[ABOUT THIS EXERCISE]: Return exactly the lines of the entries that start at the line containing "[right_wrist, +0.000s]" and continue to the last line. Omit the pictures.

START INPUT DATA

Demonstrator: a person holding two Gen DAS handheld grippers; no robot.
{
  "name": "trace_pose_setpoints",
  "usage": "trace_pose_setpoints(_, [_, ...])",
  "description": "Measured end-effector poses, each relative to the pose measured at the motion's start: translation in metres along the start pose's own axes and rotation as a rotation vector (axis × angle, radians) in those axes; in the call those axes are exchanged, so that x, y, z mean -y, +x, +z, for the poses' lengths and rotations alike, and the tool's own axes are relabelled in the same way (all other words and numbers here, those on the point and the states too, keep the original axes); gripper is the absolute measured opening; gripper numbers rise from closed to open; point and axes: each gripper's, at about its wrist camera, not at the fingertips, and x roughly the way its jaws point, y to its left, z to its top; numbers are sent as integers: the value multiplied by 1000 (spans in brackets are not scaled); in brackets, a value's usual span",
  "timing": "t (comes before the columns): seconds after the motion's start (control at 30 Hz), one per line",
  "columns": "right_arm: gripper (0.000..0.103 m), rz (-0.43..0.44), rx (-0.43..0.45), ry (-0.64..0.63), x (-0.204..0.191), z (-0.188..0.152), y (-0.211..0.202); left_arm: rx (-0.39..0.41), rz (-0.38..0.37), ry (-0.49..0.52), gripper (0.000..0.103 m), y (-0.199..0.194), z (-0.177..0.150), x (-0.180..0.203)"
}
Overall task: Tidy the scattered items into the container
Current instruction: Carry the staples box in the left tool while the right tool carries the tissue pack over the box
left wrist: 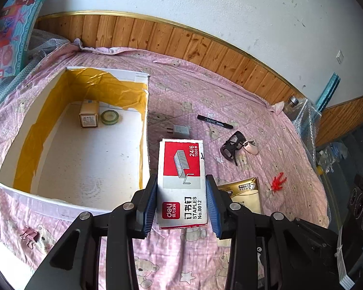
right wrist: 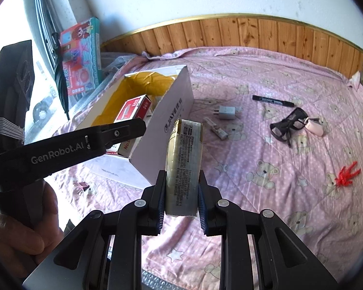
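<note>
the left gripper pinches the staples box lengthwise just right of the open container (the nearer hand), while the right gripper clamps an upright gold packet, container lying forward-left.

1. Both views are bright with daylight; colours read clearly across the pink bedspread.
2. In the right wrist view the window at the left edge is blown out to near white, so the light probably enters from that side.
3. The staple box has a sunlit upper face and a shaded lower part; a hard shadow line crosses it.
4. Fisheye distortion bends the wooden wall panelling into an arc, and dark vignetting fills the corners of each frame.
5. The hand at the lower left is soft and out of focus.
6. The middle of each frame is sharp; printed text is legible.
</note>
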Motion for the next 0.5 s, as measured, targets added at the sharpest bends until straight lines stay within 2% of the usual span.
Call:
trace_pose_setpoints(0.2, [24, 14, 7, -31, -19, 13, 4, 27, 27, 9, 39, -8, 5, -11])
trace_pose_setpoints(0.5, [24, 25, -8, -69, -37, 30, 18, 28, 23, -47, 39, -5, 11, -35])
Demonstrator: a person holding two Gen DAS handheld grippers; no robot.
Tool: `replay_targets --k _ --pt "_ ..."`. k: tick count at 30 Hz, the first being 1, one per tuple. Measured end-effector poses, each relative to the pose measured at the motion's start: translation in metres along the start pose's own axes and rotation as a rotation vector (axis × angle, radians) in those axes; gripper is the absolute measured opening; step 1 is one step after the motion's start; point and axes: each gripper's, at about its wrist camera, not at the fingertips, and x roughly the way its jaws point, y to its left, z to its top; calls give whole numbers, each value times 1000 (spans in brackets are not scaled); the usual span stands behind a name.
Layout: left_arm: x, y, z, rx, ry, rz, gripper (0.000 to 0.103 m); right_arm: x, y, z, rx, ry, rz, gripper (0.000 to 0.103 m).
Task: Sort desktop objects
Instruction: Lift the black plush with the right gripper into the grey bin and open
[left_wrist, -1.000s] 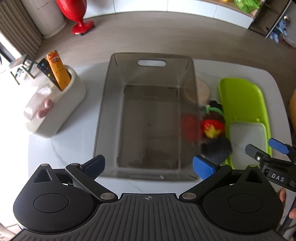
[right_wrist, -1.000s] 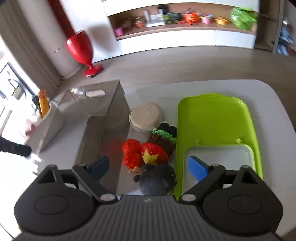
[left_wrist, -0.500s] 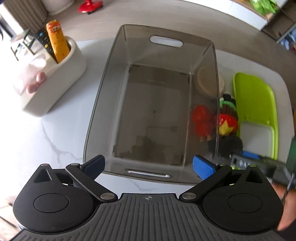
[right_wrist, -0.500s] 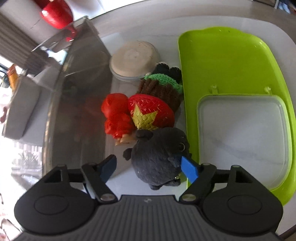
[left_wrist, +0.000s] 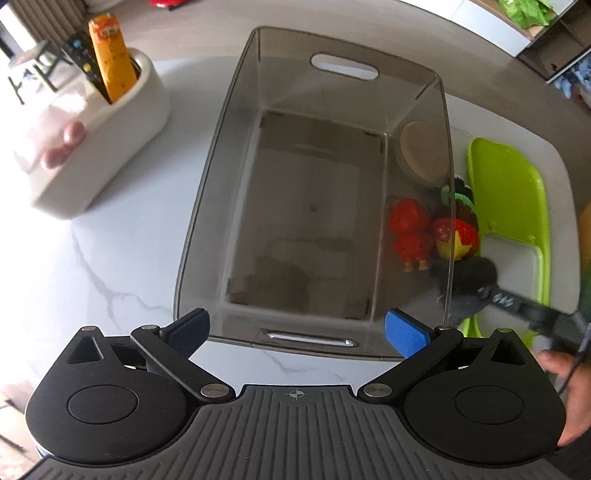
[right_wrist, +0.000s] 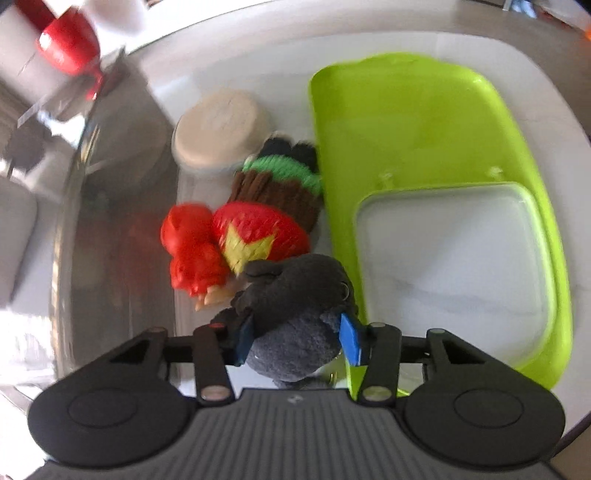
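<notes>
right tongs (right_wrist: 297, 338) closing | dark grey plush toy (right_wrist: 299, 314) between pads

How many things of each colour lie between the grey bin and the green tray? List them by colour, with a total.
Red: 2, figure and star toy
Grey: 1, plush
Brown and green: 1, knit toy
Beige: 1, bowl
Total: 5

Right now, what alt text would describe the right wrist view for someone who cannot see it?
The right gripper is closing its blue pads around a dark grey plush toy on a white table. Behind it lie red toys, a brown knitted toy and a beige bowl, between a smoky bin and a green tray.
</notes>
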Motion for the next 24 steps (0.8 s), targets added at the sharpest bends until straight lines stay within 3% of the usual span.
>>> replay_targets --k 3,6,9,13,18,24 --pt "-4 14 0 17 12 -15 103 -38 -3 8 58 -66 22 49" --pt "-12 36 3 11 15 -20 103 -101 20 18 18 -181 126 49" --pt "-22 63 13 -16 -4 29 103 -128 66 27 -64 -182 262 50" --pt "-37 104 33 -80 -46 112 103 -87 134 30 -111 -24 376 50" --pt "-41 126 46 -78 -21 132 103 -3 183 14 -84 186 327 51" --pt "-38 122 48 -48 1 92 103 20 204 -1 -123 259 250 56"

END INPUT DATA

[OUTPUT FOR THIS EXERCISE]:
[right_wrist, +0.000s] 
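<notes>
right tongs (right_wrist: 297, 338) closing | dark grey plush toy (right_wrist: 299, 314) between pads

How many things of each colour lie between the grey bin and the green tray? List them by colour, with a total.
Red: 2, figure and star toy
Grey: 1, plush
Brown and green: 1, knit toy
Beige: 1, bowl
Total: 5

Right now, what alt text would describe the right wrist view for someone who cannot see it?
The right gripper is closing its blue pads around a dark grey plush toy on a white table. Behind it lie red toys, a brown knitted toy and a beige bowl, between a smoky bin and a green tray.
</notes>
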Motion for the next 24 steps (0.8 s), targets added at the sharpest bends until straight lines stay within 3% of the usual span.
>>> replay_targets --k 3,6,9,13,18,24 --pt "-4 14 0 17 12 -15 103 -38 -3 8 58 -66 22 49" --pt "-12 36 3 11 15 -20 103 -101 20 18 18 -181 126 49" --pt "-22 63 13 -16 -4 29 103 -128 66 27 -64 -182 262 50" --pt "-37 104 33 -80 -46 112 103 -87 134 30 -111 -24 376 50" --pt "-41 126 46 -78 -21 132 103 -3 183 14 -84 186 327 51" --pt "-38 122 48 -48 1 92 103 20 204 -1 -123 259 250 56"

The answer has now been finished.